**Your goal:**
When a line in the listing contains the string "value", pick it out and copy it.

**Information supplied:**
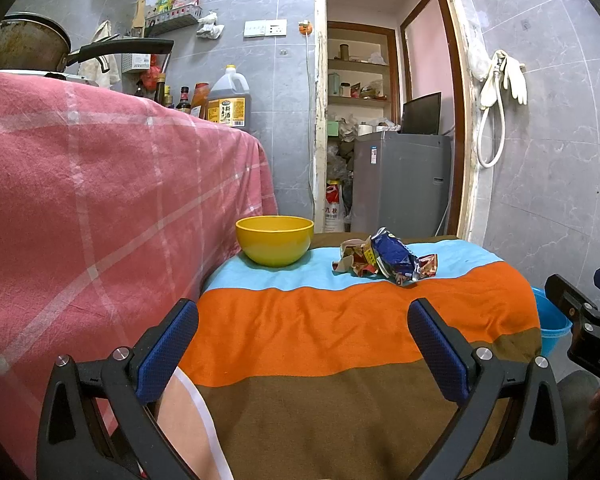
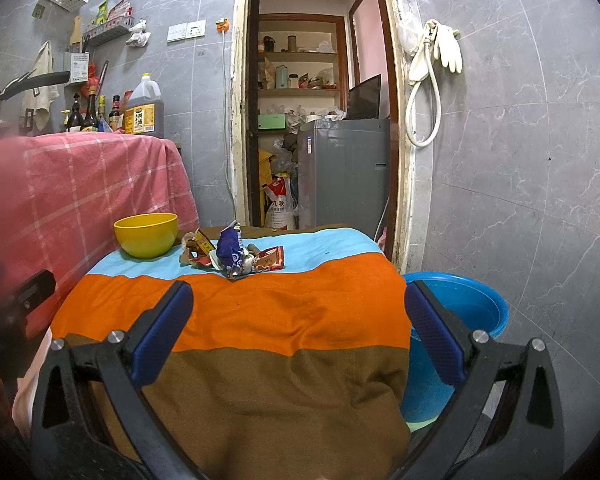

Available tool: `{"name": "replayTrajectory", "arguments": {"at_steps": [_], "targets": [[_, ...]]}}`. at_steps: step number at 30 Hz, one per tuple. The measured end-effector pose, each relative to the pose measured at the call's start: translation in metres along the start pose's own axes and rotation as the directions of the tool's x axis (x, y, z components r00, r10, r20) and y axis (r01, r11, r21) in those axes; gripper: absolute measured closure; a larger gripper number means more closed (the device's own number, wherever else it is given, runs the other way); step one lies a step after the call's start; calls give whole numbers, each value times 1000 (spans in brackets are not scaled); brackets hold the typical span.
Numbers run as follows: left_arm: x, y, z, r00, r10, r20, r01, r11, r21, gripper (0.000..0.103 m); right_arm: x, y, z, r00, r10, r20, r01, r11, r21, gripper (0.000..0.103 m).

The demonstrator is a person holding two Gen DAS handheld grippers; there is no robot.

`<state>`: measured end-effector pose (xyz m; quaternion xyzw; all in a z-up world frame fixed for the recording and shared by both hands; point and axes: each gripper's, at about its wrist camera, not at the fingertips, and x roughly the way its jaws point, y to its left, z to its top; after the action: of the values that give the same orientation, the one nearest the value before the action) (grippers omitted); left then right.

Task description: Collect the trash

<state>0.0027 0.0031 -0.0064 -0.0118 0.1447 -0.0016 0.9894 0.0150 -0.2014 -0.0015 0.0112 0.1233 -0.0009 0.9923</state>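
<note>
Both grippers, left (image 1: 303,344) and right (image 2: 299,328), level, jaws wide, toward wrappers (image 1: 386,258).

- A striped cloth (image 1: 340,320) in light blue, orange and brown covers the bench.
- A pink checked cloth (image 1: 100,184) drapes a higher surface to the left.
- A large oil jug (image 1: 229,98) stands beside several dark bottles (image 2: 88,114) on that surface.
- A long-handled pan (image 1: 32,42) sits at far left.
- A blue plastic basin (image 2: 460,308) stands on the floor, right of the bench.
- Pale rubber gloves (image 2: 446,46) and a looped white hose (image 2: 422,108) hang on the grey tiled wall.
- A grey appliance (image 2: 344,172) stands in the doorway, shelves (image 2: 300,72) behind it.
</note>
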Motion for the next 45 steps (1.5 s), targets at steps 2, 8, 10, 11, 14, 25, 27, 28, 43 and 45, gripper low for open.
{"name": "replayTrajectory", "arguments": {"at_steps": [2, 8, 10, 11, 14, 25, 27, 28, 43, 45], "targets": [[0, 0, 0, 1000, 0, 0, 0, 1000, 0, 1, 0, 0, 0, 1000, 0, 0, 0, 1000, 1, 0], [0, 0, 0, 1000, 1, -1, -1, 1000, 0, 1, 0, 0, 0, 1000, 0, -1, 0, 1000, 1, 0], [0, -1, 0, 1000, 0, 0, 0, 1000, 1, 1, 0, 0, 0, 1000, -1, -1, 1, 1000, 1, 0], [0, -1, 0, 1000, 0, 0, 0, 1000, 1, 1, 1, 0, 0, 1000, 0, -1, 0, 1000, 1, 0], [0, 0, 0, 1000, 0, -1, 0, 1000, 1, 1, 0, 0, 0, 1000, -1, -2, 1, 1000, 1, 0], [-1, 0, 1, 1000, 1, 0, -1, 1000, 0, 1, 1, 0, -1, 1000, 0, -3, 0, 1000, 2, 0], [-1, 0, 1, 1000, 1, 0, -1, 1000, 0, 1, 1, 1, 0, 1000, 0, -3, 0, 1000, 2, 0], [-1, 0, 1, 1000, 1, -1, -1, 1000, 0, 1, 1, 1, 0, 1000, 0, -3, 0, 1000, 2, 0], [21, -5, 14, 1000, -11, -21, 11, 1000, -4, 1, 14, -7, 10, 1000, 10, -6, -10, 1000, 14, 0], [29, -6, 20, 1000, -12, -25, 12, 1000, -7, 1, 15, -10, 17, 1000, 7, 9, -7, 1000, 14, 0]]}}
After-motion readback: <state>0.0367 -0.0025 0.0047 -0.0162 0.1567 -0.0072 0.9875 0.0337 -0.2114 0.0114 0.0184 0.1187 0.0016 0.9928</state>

**Response:**
Available tool: `{"name": "replayTrajectory", "arguments": {"at_steps": [_], "targets": [[_, ...]]}}`. at_steps: step number at 30 Hz, one per tuple. The measured end-effector pose, each relative to the pose measured at the call's start: translation in metres along the start pose's own axes and rotation as the directions of the tool's x axis (x, y, z components r00, r10, r20) and y axis (r01, r11, r21) in those axes; gripper: absolute measured closure; a larger gripper number means more closed (the device's own number, wherever else it is given, runs the other way); step one lies a step after the call's start; calls give whole numbers, each value times 1000 (spans in brackets are not scaled); brackets hold the typical span.
`<state>`: measured end-effector pose (xyz m; quaternion xyzw; all in a z-up world frame fixed for the recording and shared by both hands; point and axes: each gripper's, at about its wrist camera, not at the fingertips, and x roughly the way its jaws point, y to its left, z to its top; after the action: of the values that give the same orientation, the one nearest the value before the action) (grippers omitted); left then right.

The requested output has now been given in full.